En medio de esta situación dramática que vivimos, muchas personas se preguntan por el sentido de la pandemia y, sobre todo, por la aparente ausencia de Dios en ella. Parece que el cielo estuviera cerrado para tantas almas que suplican al Señor que les ayude. Muchos de ellos sienten a Dios ausente porque quizá casi nunca han tenido trato familiar con él a través de la oración. En cambio otros sienten su compañía y su bendición, aún en las circunstancias más desoladoras. Para ellos Dios es muy familiar porque tienen trato asiduo con Él.

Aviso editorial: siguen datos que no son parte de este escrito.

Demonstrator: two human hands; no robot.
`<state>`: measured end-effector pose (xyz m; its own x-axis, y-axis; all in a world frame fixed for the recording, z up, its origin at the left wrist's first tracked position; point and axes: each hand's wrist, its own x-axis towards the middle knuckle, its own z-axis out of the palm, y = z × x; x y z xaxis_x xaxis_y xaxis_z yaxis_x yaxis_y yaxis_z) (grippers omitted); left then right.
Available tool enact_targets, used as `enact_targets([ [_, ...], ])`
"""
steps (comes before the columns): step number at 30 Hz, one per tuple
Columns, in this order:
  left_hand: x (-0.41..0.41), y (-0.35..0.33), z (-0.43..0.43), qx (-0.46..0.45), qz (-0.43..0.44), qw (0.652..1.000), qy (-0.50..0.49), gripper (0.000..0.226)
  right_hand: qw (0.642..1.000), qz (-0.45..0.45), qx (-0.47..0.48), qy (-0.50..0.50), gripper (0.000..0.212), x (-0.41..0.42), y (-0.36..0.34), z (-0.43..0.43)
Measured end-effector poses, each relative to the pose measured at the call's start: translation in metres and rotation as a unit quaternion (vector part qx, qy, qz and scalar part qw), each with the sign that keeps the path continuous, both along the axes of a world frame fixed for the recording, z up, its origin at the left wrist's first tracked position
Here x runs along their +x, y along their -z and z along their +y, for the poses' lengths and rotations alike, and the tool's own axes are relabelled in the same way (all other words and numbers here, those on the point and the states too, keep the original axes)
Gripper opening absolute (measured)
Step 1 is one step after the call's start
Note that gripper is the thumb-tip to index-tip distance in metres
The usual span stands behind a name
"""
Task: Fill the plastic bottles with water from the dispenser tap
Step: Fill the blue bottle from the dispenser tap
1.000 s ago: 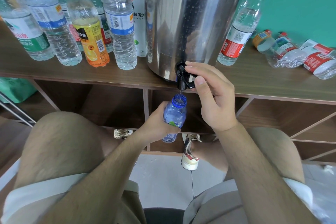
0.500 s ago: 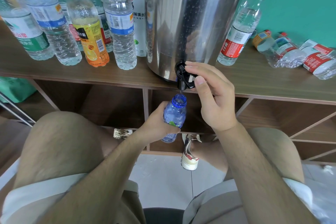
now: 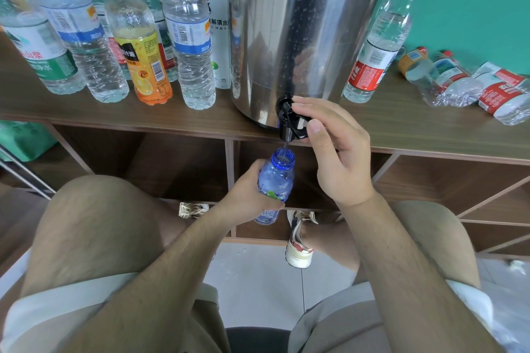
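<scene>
The counter (image 3: pixel 415 132) across the upper frame carries the steel dispenser (image 3: pixel 301 37) at its front edge, so the tap (image 3: pixel 287 126) overhangs the shelves (image 3: pixel 177 163) with room for a bottle below. At centre the left hand (image 3: pixel 246 199) has its grip closed round the middle of the blue bottle (image 3: pixel 276 178), mouth upright directly under the spout to catch the thin stream, neck clear above the fingers. The right hand (image 3: pixel 339 160) pinches the tap lever in its grip, likely holding the valve open.
</scene>
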<state>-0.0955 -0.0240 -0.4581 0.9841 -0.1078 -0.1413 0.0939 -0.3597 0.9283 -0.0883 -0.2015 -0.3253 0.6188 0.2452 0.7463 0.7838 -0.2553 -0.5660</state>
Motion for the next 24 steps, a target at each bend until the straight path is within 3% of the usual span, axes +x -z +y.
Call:
enact_targets([
  [24, 0.0009, 0.0034, -0.0003, -0.003, -0.007, 1.000, -0.001, 0.082, 1.000, 0.004, 0.000, 0.003, 0.030, -0.0016, -0.0008, 0.0007],
])
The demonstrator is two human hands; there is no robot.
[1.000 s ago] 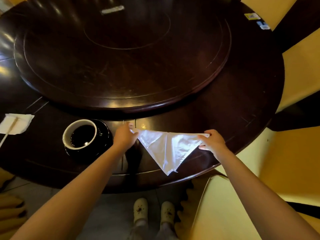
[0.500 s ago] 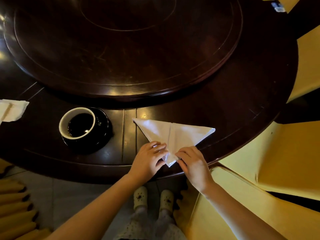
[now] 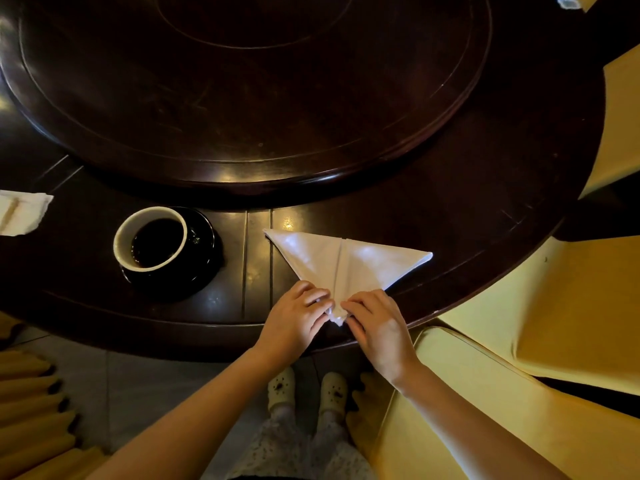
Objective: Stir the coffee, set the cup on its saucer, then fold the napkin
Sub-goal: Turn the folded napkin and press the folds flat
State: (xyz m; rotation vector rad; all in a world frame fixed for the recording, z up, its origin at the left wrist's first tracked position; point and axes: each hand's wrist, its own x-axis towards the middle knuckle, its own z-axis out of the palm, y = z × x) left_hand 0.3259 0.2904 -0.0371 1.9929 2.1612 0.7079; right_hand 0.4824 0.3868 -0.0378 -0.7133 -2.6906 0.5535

El Covid-19 puede conducirnos por diversos caminos. Si se instala en nuestros cuerpos tengamos la certeza de que existe un propósito. Así nos lo enseña san Beda, el Venerable. El primer propósito puede ser aumentar nuestros méritos. Una enfermedad llevada con paciencia y amor a Dios, en la oración, como lo hizo el santo Job y los mártires de todos los tiempos, nos trae méritos para la vida eterna. Pero también el coronavirus nos puede hacer crecer en la humildad. Así san Pablo sintió que Satanás lo castigaba aguijoneando su carne para apaciguar su soberbia (2 Cor 12,7).

Hay personas que estando enfermas de Covid-19 reflexionan sobre su vida. En el confinamiento recapacitan para conocer sus pecados y deciden enmendarse, como sucedió al paralítico de Cafarnaúm. Al mismo tiempo y a semejanza del ciego de nacimiento (Jn 9), el virus puede entrar en una persona para que, más adelante, se manifieste en ella la gloria de Dios. Y por último una persona puede quedar infectada para su propia perdición, como Gestas, el ladrón crucificado junto a Jesús, que en medio de la prueba, maldecía a Dios.

En todo este panorama tan desolador, abramos el corazón a la esperanza sabiendo que la fe nos da la certeza de que Dios jamás nos abandona. Si su presencia nos ha guiado todos los días de la vida, preguntémonos: ¿nos abandonará Dios en el momento más decisivo de nuestra existencia, que es cuando pasamos a la eternidad? Por supuesto que no. Si Él se ha preocupado por nuestra salvación durante nuestro peregrinar por la vida, y nos ha enviado miles o millones de mensajes de amor para que nos arrepintamos y vayamos a su presencia, ¿cómo nos abandonará cuando estamos a punto de traspasar las fronteras hacia la vida eterna? Eso nunca.

Oremos por quienes en la ciudad están infectados de Covid-19. Son muchos, y muchos más de lo que imaginamos. Dios conceda a todos el regalo de la salud, y si esta pandemia nos llega a tocar, que nos encuentre con el alma en vela, como quien ama esperándole y espera amándole.